> [Exercise prompt]: Below are records to repeat exactly; do not include any pictures.
[The data Boundary: Start]
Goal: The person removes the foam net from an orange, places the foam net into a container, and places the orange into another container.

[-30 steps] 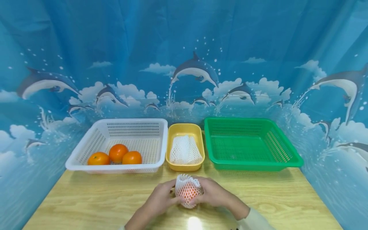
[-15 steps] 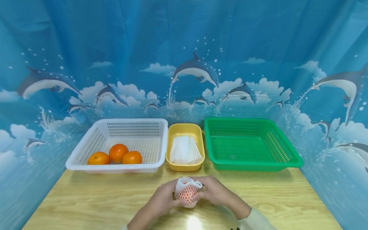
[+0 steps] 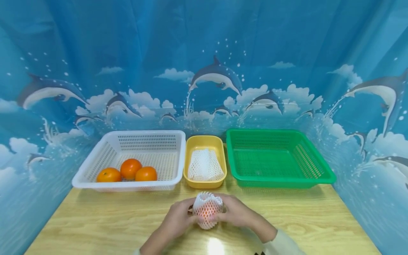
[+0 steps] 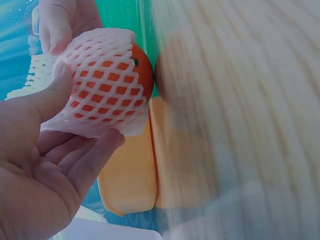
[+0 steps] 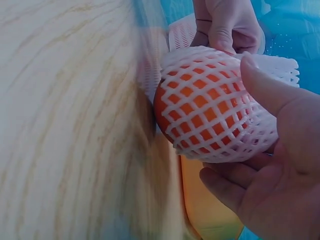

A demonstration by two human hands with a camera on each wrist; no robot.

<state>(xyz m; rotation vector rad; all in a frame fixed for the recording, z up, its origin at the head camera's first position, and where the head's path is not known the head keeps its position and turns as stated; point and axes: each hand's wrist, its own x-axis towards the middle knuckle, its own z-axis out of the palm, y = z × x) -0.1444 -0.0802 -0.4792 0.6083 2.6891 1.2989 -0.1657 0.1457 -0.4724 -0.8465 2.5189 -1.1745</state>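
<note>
An orange (image 4: 145, 74) stands near the table's front, wrapped in a white foam net sleeve (image 3: 207, 200). Its bare bottom shows below the net in both wrist views, right at the tabletop, while loose net rises above the fruit. My left hand (image 3: 179, 216) holds the wrapped orange from the left, thumb on the near side and fingers round the far side. From the right, my right hand (image 3: 236, 211) grips it the same way, its thumb (image 5: 265, 87) pressing on the net. The far fingers are partly hidden behind the fruit in the head view.
Behind the hands is a yellow tray (image 3: 188, 161) holding white foam nets (image 3: 205, 166). A white basket (image 3: 81, 173) with three oranges (image 3: 130, 168) stands to its left, a green basket (image 3: 283, 182) to its right. A dolphin-print curtain (image 3: 204, 71) hangs behind.
Half a second ago the net's top edge sat lower and the right thumb higher; now the net stands taller over the orange. Both hands stay around the fruit at the same spot.
</note>
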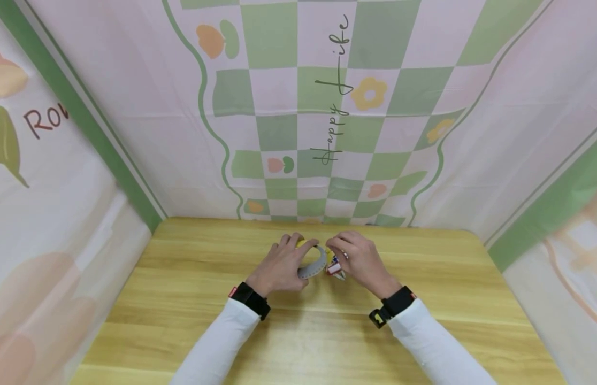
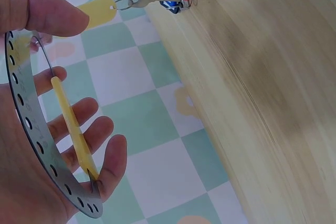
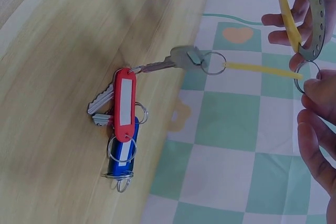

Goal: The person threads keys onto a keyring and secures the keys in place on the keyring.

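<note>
In the head view, my left hand (image 1: 281, 269) grips a curved grey metal strip with a row of holes (image 2: 39, 142). A wire handle with a yellow sleeve (image 2: 73, 124) spans its ends and lies along my fingers. My right hand (image 1: 362, 262) pinches a small metal split ring (image 3: 297, 78) between thumb and fingertip, right beside one end of the strip. From that ring hangs a yellow key tag (image 3: 260, 69), then another ring and a silver key (image 3: 184, 57). A red key tag (image 3: 124, 106) and a blue key tag (image 3: 123, 156) follow, with more keys and rings.
Both hands are over the wooden table (image 1: 192, 299), towards its back edge. Behind it hangs a checked green and white cloth (image 1: 318, 123), with a patterned cloth (image 1: 48, 224) on the left side too.
</note>
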`<action>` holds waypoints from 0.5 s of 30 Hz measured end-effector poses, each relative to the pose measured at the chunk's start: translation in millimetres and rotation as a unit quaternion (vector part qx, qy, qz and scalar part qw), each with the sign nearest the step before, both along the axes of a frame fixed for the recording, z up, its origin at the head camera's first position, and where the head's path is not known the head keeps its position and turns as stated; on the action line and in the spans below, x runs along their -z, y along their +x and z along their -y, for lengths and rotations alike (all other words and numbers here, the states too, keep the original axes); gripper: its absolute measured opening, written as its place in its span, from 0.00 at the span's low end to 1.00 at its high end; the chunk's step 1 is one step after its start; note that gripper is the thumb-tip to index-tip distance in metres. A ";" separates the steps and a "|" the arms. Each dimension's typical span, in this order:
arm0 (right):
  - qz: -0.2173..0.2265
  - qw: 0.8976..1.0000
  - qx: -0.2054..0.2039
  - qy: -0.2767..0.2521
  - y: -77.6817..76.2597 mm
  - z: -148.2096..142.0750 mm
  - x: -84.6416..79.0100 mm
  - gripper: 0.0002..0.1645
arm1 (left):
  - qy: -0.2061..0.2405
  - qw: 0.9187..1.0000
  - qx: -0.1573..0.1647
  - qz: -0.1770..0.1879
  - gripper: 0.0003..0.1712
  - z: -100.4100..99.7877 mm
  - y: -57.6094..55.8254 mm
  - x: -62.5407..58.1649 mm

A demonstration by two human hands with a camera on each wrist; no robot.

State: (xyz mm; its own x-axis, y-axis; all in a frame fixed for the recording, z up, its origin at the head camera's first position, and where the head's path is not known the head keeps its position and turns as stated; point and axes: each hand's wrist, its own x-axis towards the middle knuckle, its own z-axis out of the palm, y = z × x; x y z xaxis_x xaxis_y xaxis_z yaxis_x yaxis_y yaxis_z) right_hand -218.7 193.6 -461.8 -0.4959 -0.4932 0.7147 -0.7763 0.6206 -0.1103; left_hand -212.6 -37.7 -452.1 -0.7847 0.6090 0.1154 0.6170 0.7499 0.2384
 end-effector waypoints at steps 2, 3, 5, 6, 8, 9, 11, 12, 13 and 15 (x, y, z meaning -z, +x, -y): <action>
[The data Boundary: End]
> [Response to the task]:
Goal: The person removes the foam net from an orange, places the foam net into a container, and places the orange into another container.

[-30 steps] 
[-15 steps] 
[+0 steps] 
[+0 steps] 
[+0 steps] 

A demonstration by two human hands with a camera on each wrist; no robot.

<state>(xyz m; rotation vector rad; all in a frame fixed for the recording, z up, its origin at the head camera's first position, and where the head's path is not known the head keeps its position and turns as stated; point and axes: each hand's wrist, its own x-axis towards the middle knuckle, its own z-axis out of the palm, y = z × x) -0.1444 -0.0802 -0.4792 0.6083 2.6891 1.2989 -0.1657 0.1457 -0.4724 -0.8465 2.5189 -1.1745</state>
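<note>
An orange (image 4: 145, 74) stands near the table's front, wrapped in a white foam net sleeve (image 3: 207, 200). Its bare bottom shows below the net in both wrist views, right at the tabletop, while loose net rises above the fruit. My left hand (image 3: 179, 216) holds the wrapped orange from the left, thumb on the near side and fingers round the far side. From the right, my right hand (image 3: 236, 211) grips it the same way, its thumb (image 5: 265, 87) pressing on the net. The far fingers are partly hidden behind the fruit in the head view.
Behind the hands is a yellow tray (image 3: 188, 161) holding white foam nets (image 3: 205, 166). A white basket (image 3: 81, 173) with three oranges (image 3: 130, 168) stands to its left, a green basket (image 3: 283, 182) to its right. A dolphin-print curtain (image 3: 204, 71) hangs behind.
Half a second ago the net's top edge sat lower and the right thumb higher; now the net stands taller over the orange. Both hands stay around the fruit at the same spot.
</note>
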
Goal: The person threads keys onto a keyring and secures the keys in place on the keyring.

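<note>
In the head view, my left hand (image 1: 281, 269) grips a curved grey metal strip with a row of holes (image 2: 39, 142). A wire handle with a yellow sleeve (image 2: 73, 124) spans its ends and lies along my fingers. My right hand (image 1: 362, 262) pinches a small metal split ring (image 3: 297, 78) between thumb and fingertip, right beside one end of the strip. From that ring hangs a yellow key tag (image 3: 260, 69), then another ring and a silver key (image 3: 184, 57). A red key tag (image 3: 124, 106) and a blue key tag (image 3: 123, 156) follow, with more keys and rings.
Both hands are over the wooden table (image 1: 192, 299), towards its back edge. Behind it hangs a checked green and white cloth (image 1: 318, 123), with a patterned cloth (image 1: 48, 224) on the left side too.
</note>
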`<action>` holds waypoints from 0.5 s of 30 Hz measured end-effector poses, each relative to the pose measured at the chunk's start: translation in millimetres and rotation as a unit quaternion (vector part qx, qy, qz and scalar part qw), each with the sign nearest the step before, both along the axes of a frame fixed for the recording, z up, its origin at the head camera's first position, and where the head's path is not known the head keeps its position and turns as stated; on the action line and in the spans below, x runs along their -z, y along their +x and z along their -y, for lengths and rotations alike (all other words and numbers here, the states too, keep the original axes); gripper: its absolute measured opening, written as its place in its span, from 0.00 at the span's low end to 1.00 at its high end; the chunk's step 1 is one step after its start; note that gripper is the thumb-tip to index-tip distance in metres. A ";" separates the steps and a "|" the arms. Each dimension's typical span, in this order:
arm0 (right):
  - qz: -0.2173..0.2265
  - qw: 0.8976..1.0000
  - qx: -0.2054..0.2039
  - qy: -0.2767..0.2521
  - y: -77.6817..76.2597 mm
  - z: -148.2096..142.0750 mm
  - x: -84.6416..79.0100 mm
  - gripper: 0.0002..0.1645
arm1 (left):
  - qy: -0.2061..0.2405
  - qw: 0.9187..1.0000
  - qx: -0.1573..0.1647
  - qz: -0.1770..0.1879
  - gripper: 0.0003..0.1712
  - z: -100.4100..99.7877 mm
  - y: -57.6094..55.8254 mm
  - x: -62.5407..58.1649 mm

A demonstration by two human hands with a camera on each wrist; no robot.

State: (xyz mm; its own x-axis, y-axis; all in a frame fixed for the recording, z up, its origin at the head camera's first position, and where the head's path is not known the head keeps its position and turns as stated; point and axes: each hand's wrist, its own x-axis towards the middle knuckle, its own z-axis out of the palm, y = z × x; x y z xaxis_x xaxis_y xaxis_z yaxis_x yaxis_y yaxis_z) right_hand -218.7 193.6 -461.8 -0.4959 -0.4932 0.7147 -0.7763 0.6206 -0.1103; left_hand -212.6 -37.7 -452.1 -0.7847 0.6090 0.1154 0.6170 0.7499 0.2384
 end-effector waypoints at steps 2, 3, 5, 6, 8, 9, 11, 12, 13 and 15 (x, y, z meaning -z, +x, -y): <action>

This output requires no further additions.